WHAT IS BEING ASKED |
A verbatim copy is needed of the lines below from the one containing "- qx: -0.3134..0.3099" up to and including the one containing "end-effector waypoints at", excluding pictures.

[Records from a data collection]

[Start of Attachment]

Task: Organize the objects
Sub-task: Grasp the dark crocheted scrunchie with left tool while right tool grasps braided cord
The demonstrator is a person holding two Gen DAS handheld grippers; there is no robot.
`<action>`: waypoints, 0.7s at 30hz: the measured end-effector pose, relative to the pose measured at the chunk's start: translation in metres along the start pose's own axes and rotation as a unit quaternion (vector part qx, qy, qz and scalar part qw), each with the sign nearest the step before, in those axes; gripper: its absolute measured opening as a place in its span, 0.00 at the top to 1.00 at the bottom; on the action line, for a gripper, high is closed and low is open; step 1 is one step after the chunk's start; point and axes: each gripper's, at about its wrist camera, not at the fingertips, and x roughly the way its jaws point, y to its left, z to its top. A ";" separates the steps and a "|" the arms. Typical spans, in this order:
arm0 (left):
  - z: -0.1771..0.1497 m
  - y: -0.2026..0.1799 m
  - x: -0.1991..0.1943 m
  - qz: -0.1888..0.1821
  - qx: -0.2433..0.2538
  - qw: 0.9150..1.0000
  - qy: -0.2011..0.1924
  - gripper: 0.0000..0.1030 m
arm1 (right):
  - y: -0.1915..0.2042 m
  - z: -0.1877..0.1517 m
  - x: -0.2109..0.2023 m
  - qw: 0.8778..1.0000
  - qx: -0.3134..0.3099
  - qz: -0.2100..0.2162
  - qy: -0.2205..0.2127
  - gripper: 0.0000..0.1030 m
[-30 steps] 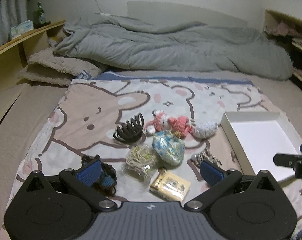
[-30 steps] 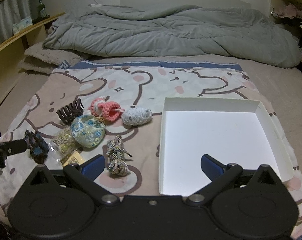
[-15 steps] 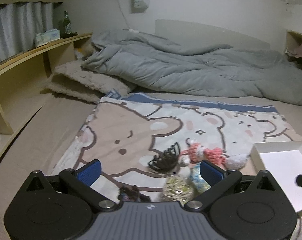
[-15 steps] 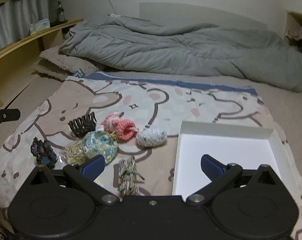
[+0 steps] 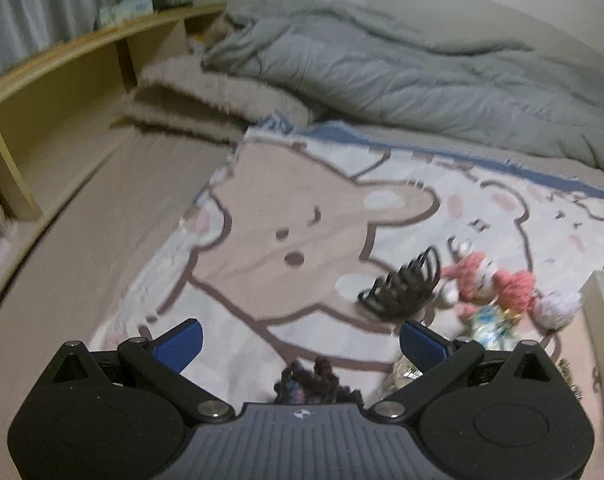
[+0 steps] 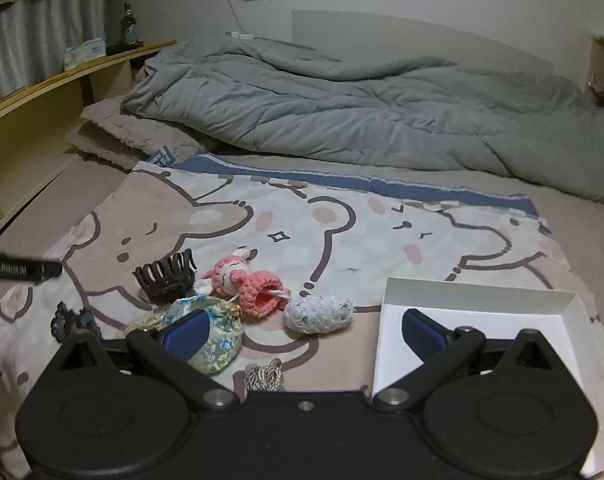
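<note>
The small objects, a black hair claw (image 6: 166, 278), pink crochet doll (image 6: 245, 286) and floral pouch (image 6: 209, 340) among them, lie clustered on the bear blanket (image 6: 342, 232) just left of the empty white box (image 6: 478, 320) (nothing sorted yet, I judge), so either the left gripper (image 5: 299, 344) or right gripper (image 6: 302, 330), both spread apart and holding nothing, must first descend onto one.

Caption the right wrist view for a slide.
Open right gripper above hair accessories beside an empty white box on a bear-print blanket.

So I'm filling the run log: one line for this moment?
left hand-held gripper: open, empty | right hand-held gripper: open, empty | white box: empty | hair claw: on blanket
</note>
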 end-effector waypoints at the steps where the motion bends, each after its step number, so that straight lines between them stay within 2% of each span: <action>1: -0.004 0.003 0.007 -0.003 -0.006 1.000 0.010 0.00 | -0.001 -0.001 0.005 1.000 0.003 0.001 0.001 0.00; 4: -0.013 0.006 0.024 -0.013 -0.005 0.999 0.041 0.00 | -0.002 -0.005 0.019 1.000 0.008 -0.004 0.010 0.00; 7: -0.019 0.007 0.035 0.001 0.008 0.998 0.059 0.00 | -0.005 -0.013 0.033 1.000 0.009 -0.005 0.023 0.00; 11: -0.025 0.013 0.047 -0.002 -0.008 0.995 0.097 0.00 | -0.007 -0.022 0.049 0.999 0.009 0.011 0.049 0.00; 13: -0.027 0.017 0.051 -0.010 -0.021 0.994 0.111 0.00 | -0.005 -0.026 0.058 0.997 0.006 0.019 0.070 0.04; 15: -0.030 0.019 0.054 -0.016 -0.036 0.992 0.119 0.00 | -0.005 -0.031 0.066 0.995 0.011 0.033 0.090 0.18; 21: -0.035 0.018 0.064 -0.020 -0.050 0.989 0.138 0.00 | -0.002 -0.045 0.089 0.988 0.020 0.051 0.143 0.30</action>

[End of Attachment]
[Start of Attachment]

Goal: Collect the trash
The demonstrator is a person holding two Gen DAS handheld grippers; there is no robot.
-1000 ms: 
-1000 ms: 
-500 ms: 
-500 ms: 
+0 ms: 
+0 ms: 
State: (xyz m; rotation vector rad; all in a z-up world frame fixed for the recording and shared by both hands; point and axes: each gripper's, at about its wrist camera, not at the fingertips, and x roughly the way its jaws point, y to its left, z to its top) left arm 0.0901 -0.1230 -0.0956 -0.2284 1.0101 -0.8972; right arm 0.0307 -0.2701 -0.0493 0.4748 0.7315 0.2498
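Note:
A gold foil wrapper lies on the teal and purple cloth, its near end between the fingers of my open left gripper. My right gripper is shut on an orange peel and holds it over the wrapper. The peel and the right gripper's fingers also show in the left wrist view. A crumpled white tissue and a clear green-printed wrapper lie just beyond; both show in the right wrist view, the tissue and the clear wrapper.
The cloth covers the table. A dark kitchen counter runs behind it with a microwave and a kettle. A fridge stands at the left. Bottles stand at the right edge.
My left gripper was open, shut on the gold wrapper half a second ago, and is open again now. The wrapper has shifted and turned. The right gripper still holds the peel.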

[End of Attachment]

REPLY |
  - qx: -0.3134..0.3099
  - qz: -0.2100..0.2162
  - qy: -0.2205..0.2127
  - gripper: 0.0000..0.1030 m
[-30 steps] 
[-30 steps] 
[-15 steps] 
[-15 steps] 
[+0 steps] 
[+0 steps] 
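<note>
The small objects, a black hair claw (image 6: 166, 278), pink crochet doll (image 6: 245, 286) and floral pouch (image 6: 209, 340) among them, lie clustered on the bear blanket (image 6: 342, 232) just left of the empty white box (image 6: 478, 320) (nothing sorted yet, I judge), so either the left gripper (image 5: 299, 344) or right gripper (image 6: 302, 330), both spread apart and holding nothing, must first descend onto one.

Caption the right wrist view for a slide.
Open right gripper above hair accessories beside an empty white box on a bear-print blanket.

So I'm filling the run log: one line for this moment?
left hand-held gripper: open, empty | right hand-held gripper: open, empty | white box: empty | hair claw: on blanket
</note>
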 end-effector waypoints at the steps where the motion bends, each after its step number, so that straight lines between them stay within 2% of each span: <action>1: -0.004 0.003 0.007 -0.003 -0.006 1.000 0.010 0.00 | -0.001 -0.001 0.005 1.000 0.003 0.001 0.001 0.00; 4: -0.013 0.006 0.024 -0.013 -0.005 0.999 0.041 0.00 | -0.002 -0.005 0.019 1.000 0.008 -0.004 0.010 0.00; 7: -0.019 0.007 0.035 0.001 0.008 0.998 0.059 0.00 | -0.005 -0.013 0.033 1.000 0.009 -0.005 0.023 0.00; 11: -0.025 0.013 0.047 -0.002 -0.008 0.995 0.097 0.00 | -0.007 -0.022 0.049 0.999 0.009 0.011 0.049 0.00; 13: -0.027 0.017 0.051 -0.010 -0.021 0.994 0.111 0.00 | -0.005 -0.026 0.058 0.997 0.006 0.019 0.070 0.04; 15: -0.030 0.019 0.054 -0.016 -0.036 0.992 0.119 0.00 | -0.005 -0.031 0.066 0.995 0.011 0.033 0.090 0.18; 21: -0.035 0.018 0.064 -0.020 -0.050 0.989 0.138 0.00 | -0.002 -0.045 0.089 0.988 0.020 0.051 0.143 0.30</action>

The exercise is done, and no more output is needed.